(Data items)
-=-=-

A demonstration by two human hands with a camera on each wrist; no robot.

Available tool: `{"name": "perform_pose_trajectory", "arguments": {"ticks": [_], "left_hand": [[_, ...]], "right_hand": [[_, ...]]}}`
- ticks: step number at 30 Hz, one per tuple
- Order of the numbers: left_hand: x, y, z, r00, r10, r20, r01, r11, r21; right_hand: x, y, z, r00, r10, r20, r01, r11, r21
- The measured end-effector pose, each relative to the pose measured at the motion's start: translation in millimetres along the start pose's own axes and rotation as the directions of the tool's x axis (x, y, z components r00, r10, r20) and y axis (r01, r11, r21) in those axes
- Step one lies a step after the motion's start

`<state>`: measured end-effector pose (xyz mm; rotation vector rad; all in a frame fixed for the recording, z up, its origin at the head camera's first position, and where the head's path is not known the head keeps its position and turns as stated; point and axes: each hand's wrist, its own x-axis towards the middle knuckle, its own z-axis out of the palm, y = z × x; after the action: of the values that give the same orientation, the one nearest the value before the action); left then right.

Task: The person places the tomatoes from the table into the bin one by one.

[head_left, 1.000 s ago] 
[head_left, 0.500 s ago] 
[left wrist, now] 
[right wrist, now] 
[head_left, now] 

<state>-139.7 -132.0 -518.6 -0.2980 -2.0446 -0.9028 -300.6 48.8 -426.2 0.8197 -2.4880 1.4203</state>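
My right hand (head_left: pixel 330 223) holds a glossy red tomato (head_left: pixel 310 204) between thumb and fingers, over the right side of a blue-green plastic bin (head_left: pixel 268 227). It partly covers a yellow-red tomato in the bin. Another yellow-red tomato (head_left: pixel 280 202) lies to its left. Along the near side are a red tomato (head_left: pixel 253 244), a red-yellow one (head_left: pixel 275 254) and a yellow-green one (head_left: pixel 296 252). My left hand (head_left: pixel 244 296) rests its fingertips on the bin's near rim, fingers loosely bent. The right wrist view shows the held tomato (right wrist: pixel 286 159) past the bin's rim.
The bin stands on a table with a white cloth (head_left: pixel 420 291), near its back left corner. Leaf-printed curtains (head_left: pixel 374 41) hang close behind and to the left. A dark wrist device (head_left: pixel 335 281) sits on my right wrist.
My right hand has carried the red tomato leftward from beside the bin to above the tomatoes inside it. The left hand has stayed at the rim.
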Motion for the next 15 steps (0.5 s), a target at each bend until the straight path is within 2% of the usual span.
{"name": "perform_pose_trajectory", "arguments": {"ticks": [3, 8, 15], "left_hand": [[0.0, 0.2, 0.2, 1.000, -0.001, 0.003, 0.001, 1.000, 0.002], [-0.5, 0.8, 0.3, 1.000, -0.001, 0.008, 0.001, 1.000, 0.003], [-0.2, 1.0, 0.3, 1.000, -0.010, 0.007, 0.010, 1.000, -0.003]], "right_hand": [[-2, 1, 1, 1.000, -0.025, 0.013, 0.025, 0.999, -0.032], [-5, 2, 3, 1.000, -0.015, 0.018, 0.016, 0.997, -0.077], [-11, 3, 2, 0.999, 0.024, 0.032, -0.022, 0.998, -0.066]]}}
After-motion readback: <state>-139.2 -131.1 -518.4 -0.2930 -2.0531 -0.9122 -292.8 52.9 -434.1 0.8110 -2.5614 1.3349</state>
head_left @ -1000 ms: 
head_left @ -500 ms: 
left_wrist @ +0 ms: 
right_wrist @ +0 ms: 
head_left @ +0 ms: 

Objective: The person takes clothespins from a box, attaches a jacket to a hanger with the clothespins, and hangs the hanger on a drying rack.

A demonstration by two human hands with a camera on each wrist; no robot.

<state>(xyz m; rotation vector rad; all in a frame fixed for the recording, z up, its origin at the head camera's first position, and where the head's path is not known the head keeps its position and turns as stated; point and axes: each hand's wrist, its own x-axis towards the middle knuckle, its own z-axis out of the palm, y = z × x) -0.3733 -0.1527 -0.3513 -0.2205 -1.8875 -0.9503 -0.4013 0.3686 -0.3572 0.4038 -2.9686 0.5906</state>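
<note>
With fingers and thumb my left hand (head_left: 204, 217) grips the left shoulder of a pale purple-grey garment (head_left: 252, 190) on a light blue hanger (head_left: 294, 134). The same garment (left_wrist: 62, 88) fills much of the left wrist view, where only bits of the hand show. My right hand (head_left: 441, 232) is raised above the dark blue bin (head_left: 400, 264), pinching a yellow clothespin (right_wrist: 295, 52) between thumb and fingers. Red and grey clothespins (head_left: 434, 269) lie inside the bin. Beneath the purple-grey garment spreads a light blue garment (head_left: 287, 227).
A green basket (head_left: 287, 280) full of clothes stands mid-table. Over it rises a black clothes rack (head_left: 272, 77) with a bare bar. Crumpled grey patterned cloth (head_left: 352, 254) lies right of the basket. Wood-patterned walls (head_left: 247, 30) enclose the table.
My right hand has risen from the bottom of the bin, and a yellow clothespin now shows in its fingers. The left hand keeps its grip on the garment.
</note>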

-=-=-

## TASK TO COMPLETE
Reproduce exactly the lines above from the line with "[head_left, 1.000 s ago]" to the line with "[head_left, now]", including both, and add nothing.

## RESULT
[head_left, 1.000 s ago] 
[head_left, 0.500 s ago] 
[left wrist, now] 
[right wrist, now] 
[head_left, now] 

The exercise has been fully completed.